Friedkin sustained a close relationship with several fellow filmmakers who rose to prominence in the ‘70s, but, consistent with his impatient nature, the relationships occasionally were edgy. As a member of the Directors Company with Francis Ford Coppola and Peter Bogdanovich, Friedkin bore co-responsibility for approving production of their films (the Directors Company could greenlight their productions and had full approvals).
But Friedkin declined to make a film of his own for the company and agreed only to approve Coppola’s 1974 masterpiece The Conversation, declining to endorse Bogdanovich’s Daisy Miller. Despite Orson Welles agreeing to serve as a co-producer, Friedkin felt the project was literary and self-indulgent and withdrew from the entity, much to Coppola’s irritation. Friedkin and Coppola became close friends once again in recent years and exchanged ideas about their work.

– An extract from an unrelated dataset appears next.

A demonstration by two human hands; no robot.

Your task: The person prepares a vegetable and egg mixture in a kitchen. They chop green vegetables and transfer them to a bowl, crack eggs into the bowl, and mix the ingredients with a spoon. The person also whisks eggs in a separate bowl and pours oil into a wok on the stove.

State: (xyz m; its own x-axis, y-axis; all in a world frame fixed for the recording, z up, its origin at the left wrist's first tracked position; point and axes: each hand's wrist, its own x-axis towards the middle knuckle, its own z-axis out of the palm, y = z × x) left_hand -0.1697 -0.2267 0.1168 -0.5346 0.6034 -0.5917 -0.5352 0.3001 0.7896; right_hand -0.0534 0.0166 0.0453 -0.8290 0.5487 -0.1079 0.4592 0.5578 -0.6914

Friedkin’s controversial preproduction design for The French Connection was a vivid reflection of his attitudes toward his craft and its rigid protocols. He refused to pursue the usual process of persuasion and bribery with local officials, instead shooting the action scenes without proper permits and clearances. In creating some key scenes of police pursuit, Friedkin personally operated the camera, defying the warnings of his crew.
The movie won wide praise for its brilliant chases and vibrant performances.